By default the client will use a simple matching heuristic to determine which set of addresses to use (it will select the set of addresses that contains a seed node’s host and port).
If you wish to override the heuristic, you can set this value to
default
if the client is running in the same network as the server, orexternal
if the client is running in a different network. - Name: Capture Traffic
-
Builder Method:
IoConfig.captureTraffic(ServiceType…)
Default: capture is disabled
System Property:
com.couchbase.env.io.captureTraffic
Multiple services may be specified in the system property value using a comma-delimited list such as KV,QUERY
. To enable capture for all services, set the value of the system property to an empty string.Call this method to log all traffic to the specified services. If no services are specified, traffic to all services is captured.
- Name: Socket Keepalive
-
Builder Method:
IoConfig.enableTcpKeepAlives(boolean)
Default:
true
System Property:
com.couchbase.env.io.enableTcpKeepAlives
If enabled, the client periodically sends a TCP keepalive to the server to prevent firewalls and other network equipment from dropping idle TCP connections.

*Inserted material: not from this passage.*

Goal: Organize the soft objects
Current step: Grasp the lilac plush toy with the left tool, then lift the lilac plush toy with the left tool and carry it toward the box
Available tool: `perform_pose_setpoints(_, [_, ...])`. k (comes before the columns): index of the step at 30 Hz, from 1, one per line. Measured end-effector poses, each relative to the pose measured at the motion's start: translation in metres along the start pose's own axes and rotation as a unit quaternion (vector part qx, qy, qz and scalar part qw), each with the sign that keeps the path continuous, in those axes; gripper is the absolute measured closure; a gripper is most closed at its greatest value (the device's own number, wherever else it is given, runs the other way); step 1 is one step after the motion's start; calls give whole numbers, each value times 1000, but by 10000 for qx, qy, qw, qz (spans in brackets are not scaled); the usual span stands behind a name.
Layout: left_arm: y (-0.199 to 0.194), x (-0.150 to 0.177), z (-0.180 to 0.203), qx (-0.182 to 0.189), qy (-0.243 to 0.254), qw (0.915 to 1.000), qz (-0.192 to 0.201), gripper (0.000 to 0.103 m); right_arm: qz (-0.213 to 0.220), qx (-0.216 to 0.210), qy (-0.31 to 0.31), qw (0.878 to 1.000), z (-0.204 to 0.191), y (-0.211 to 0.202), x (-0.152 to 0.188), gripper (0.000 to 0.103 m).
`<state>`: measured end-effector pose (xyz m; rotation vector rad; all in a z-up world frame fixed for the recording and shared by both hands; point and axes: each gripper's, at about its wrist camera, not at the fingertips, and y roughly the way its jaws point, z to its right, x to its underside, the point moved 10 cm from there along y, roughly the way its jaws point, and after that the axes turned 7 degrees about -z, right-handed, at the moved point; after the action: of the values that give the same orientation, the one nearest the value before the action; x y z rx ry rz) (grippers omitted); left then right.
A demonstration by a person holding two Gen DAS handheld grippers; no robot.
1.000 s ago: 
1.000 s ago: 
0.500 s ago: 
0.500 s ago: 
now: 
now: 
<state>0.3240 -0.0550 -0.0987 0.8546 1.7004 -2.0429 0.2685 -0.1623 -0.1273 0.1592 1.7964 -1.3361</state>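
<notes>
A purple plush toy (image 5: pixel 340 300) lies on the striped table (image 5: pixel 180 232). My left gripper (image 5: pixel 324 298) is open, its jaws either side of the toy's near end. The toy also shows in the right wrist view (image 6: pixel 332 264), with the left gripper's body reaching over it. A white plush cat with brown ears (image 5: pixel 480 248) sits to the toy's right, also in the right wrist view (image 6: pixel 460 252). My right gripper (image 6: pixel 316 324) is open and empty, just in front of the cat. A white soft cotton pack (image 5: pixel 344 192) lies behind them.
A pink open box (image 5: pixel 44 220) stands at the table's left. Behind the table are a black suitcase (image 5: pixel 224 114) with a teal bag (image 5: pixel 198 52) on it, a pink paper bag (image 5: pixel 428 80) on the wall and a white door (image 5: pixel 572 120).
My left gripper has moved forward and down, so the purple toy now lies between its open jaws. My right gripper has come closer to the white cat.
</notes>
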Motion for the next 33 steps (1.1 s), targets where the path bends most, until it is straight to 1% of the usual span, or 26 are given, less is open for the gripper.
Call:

- Name: Socket Keepalive Interval
-
Builder Method:
IoConfig.tcpKeepAliveTime(Duration)
Default:
60s
System Property:
com.couchbase.env.io.tcpKeepAliveTime
The idle time after which a TCP keepalive gets fired. (This setting has no effect if
enableTcpKeepAlives
isfalse
.)This setting only propagates to the OS on Linux when the epoll transport is used. On all other platforms, the OS-configured time is used (and you need to tune it there if you want to override the default interval). - Name: Key/Value Endpoints per Node
-
Builder Method:
IoConfig.numKvConnections(int)
Default:
1
System Property:
com.couchbase.env.io.numKvConnections
The number of actual endpoints (sockets) to open per node in the cluster against the Key/Value service. By default, for every node in the cluster one socket is opened where all traffic is pushed through. That way the SDK implicitly benefits from network batching characteristics when the workload increases. If you suspect based on profiling and benchmarking that the socket is saturated you can think about slightly increasing it to have more "parallel pipelines". This might be especially helpful if you need to push large documents through it. The recommendation is keeping it at 1 unless there is other evidence.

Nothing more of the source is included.